A week into the season, the Rays (3-5) haven't shown many signs of the improved offense they were expecting, averaging less than four runs a game.
Small samples can be unfair, but Tuesday's lineup included five players hitting .222 or lower, including shortstop Yunel Escobar, who was dropped from sixth to seventh and is down to .111.
"We just haven't been hitting the ball well as a group," Maddon said. "It's just one of those moments we've got to keep grinding it out. The hits will come back to us. The biggest thing I try to do is keep their confidence up."
Plus, the starting pitching hasn't been anywhere near the level they are used to and expect to be over the bulk of the season, the bullpen has had some bad moments and while the defense has been impressive, they have allowed way too many runs with two outs — 27 of 44.
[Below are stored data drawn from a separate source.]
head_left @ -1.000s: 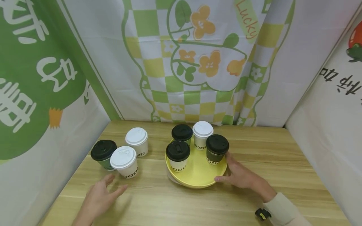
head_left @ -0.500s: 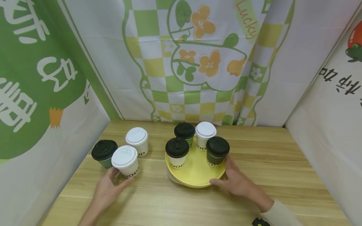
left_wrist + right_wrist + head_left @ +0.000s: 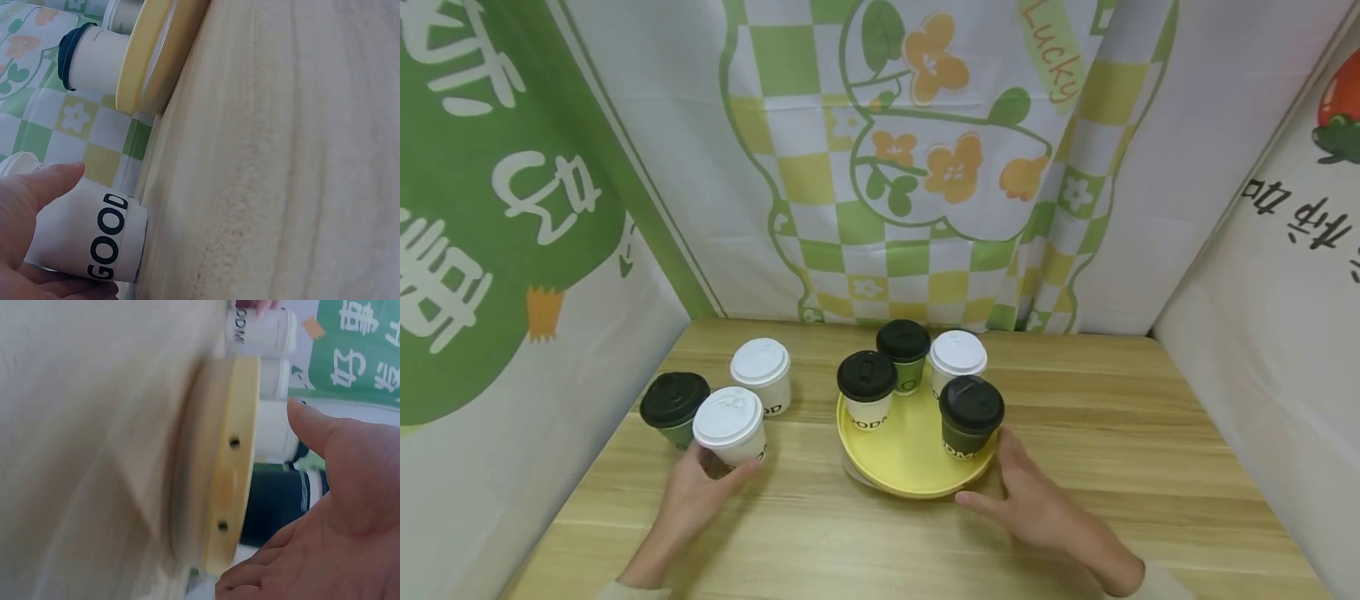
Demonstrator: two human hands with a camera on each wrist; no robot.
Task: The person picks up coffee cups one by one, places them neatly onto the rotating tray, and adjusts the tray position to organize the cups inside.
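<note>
My left hand (image 3: 692,496) grips a white paper cup (image 3: 730,421) with a white lid, thumb on the near side and fingers behind. In the left wrist view, the cup's base is right at the tabletop. My right hand (image 3: 1041,504) touches the right rim of a round yellow turntable (image 3: 898,471), thumb and fingers spread. On it stand a black cup (image 3: 972,408) with a black lid, closest to that hand, a white cup (image 3: 867,396) with a black lid, a green cup (image 3: 904,350) with a black lid and a white-lidded cup (image 3: 957,354), partly hidden.
Beside the gripped cup stand a green cup (image 3: 675,404) with a black lid and another white cup (image 3: 763,371) with a white lid. The wooden table (image 3: 1075,375) meets a checkered curtain (image 3: 895,225) at the back, with printed cloth walls at both sides.
The turntable has turned clockwise seen from above: its near-left cup has moved back, its right cup nearer. My left hand has reached the white cup and closed round it.
</note>
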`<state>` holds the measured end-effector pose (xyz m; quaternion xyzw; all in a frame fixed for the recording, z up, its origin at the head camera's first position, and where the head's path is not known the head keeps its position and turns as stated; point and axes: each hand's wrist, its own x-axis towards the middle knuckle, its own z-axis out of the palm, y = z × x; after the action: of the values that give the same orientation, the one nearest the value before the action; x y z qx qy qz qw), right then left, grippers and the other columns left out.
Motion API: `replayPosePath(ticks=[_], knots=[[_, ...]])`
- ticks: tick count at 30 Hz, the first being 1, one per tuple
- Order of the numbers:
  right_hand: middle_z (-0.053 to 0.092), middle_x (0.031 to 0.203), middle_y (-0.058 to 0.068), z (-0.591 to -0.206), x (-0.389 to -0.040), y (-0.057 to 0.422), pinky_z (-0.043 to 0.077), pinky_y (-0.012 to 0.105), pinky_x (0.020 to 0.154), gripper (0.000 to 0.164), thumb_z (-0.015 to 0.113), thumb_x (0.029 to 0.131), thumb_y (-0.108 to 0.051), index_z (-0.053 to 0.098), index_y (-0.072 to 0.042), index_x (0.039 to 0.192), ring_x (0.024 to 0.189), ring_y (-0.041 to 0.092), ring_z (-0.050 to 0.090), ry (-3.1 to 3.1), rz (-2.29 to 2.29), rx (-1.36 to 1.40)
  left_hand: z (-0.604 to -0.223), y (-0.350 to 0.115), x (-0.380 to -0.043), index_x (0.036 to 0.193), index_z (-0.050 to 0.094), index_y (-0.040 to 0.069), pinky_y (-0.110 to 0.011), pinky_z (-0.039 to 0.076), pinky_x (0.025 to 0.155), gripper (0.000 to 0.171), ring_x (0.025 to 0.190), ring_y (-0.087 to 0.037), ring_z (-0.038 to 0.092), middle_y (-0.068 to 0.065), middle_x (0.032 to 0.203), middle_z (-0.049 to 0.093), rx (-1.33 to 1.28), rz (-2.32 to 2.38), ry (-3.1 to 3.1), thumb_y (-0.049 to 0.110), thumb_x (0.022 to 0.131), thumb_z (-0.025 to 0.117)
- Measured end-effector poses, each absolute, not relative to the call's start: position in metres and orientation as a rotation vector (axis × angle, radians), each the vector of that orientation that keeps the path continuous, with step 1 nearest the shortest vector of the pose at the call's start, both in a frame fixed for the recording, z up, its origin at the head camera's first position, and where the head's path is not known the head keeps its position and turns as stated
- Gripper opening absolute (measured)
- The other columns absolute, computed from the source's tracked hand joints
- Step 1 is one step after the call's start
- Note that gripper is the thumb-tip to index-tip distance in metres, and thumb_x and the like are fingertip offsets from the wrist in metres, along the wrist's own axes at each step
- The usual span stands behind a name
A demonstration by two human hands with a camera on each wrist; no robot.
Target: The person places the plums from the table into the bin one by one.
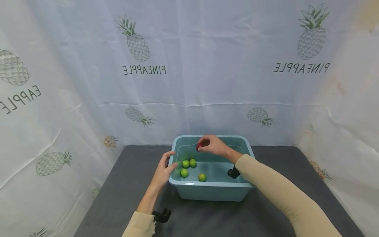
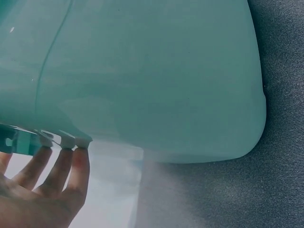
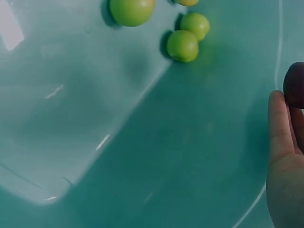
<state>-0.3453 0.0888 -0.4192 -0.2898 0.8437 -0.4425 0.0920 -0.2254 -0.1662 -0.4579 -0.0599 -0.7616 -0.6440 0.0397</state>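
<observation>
A light blue-green plastic basin (image 1: 211,192) stands on the dark table. Inside, toward its left side, lie several small round green fruits (image 1: 184,172) that look like limes; one fruit (image 1: 202,177) has a yellowish patch. My right hand (image 1: 215,145) is over the back part of the basin and pinches a dark red round fruit (image 1: 198,147), possibly a plum. The dark fruit (image 3: 295,85) also shows at the right wrist view's edge. At the basin's left rim, my left hand (image 1: 163,171) holds on, with fingertips (image 2: 80,156) against the rim's outer lip.
The dark grey cloth-covered table (image 1: 118,197) extends on both sides of the basin. White curtains (image 1: 207,82) printed with pineapples hang behind and at the sides. A black wrist camera (image 1: 162,215) sits on the left wrist, another (image 1: 233,173) on the right.
</observation>
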Motion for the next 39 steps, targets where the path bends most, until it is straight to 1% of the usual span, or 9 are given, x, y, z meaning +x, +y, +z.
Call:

After wasting their first chance when Tepesch walked the bases loaded in the second — extending their streak of futility to 0-for-10 with the sacks full — the Rays took a 1-0 lead in the third. But it didn't last, Hernandez making what may have been his biggest mistake, walking No. 9 hitter Leonys Martin after being ahead 0-and-2, leading to a two-run single by Lance Berkman at most 12 inches out of Zobrist's reach, a sign of how the night was going.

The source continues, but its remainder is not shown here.